Russia issuing crytocurrency version of the Ruble

President Vladimir Putin has officially stated that Russia will issue its own ‘CryptoRuble’ at a closed door meeting in Moscow, according to local russian news sources (via Cointelegraph). The news broke through Minister of Communications Nikolay Nikiforov.

The state issued cryptocurrency cannot be mined and will be issued and controlled and maintained only by the authorities. The CryptoRubles can be exchanged for regular Rubles at any time, though if the holder is unable to explain where the CryptoRubles came from, a 13 percent tax will be levied.

The CryptoRuble does appear to be blockchain-based, however, which gives it at least a veneer of decentralization and could help prevent things like online fraud.

Russia will try to profit and tax speculation and money laundering.

5 thoughts on “Russia issuing crytocurrency version of the Ruble”

  1. Except the blockchain works as a transparent ledger only because the the ledger is effectively maintained and distributed by miners. If there are no public miners, then this is just classic e-money with better handling of edge case offline transactions.
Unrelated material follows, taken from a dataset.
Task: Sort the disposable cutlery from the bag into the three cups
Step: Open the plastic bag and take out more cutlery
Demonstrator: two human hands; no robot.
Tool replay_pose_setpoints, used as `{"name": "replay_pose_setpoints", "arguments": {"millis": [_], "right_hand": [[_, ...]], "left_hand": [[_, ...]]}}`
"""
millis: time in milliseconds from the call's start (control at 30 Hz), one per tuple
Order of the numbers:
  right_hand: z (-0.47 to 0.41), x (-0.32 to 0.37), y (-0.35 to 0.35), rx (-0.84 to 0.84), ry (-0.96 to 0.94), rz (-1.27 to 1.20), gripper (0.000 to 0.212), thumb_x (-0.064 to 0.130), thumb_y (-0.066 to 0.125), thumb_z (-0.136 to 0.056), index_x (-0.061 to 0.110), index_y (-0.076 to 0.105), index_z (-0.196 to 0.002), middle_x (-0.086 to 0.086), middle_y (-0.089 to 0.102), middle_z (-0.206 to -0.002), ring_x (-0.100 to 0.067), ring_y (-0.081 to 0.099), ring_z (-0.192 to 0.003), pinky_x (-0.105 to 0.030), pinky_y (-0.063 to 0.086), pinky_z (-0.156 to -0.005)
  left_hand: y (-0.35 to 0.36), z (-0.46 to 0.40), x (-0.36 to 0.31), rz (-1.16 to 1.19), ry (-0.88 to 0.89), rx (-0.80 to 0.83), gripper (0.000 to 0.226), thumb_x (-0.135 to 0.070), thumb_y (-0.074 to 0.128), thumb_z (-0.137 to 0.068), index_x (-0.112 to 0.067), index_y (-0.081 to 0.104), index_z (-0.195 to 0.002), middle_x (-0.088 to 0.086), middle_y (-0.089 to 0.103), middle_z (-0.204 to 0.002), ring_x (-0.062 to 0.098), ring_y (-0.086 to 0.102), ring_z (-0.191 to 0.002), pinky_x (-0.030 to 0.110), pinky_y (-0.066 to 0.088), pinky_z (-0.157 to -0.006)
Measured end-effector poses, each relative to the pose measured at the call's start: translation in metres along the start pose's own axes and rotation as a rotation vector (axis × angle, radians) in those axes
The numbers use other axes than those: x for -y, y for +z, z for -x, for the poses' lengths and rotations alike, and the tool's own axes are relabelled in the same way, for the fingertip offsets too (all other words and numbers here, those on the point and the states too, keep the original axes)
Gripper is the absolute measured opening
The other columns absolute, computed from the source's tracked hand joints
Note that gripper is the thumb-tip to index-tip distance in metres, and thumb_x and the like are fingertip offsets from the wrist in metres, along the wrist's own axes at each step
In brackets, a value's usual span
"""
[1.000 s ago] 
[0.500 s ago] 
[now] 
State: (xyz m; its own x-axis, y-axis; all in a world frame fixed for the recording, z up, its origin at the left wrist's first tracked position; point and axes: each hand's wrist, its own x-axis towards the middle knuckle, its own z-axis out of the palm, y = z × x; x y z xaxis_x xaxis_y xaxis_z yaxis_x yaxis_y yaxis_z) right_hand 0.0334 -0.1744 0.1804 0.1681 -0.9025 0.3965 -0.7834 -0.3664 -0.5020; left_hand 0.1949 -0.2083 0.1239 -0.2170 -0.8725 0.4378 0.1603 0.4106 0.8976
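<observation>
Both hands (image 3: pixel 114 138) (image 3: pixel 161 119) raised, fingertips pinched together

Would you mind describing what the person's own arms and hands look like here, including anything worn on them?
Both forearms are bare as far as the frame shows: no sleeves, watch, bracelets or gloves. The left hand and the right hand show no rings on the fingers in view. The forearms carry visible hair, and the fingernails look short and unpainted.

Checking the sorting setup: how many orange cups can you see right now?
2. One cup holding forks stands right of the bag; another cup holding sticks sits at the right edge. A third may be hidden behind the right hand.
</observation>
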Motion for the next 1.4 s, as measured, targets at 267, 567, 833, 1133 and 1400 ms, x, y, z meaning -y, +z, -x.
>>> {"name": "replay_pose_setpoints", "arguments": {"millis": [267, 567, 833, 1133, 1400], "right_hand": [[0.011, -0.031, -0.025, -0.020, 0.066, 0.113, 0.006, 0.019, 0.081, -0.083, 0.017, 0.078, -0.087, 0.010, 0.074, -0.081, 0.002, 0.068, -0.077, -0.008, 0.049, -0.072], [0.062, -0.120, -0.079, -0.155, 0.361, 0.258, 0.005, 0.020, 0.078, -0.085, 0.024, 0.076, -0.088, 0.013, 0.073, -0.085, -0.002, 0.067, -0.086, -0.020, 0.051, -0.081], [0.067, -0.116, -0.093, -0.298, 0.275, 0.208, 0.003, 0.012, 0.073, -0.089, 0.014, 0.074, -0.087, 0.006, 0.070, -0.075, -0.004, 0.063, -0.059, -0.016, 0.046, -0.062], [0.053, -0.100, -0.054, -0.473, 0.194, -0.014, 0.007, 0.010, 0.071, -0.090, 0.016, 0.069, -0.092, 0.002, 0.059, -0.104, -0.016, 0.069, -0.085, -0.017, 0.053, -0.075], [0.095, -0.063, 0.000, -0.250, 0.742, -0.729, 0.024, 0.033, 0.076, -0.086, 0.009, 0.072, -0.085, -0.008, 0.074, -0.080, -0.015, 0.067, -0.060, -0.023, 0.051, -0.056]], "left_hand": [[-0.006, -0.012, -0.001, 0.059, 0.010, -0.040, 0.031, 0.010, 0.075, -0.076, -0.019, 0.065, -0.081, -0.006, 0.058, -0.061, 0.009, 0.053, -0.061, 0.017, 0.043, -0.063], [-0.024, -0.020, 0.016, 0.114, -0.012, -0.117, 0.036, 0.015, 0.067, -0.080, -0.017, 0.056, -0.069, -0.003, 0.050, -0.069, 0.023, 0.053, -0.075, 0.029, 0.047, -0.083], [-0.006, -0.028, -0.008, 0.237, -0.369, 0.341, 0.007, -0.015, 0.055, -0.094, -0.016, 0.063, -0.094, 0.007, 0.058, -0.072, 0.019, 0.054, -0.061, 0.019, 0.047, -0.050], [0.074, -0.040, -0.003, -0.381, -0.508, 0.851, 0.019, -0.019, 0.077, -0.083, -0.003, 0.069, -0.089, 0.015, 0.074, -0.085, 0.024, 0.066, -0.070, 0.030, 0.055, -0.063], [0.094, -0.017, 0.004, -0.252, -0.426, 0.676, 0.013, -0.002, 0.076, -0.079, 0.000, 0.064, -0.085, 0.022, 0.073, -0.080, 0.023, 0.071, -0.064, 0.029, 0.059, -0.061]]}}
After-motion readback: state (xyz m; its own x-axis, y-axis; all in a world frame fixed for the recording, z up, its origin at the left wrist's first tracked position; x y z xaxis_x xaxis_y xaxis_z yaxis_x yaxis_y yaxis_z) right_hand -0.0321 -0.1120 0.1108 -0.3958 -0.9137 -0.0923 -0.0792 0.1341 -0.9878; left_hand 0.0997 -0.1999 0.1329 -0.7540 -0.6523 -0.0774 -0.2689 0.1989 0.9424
Doesn’t stop the government/central miner from changing reality by signing a ledger change in their favor since they maintain majority control of the ledger.

  2. I would guess that any/all ‘official government’ cryptocurrencies are intended to justify the next logical step, of declaring that there is no need for alternative cryptocurrencies by ordinary citizens, and therefore there is no reason to allow them and given the social problems they might support, they may as well be outlawed. The state might allow corporations/organizations some limited use in order to work internationally, I suppose.

  3. While I’m a frequent critic of Putin, this is a good, forward looking step from the Russian government. I believe the 13 percent tax is the flat rate, considerably superior to the US system of high rates & great complexity.

    • 13% is just personal income tax. Overall, tax burden in Russia is higher than in the US and comparable to Germany. At least according to research done by, I believe, PWC… Payroll taxes paid on employer’s side, for example, are about 30%!!!

    • I’ll illustrate… Let’s say you are paid 100 rubles. To pay you this salary your employer will have to pay 30 rubles in payroll tax. Out of this 100 you’ll pay 13 rubles in your personal income taxes. Now, you are left with 87 rubles and 43 rubles have been paid in taxes. 43/(43+87) = 33% of total money paid went to the state.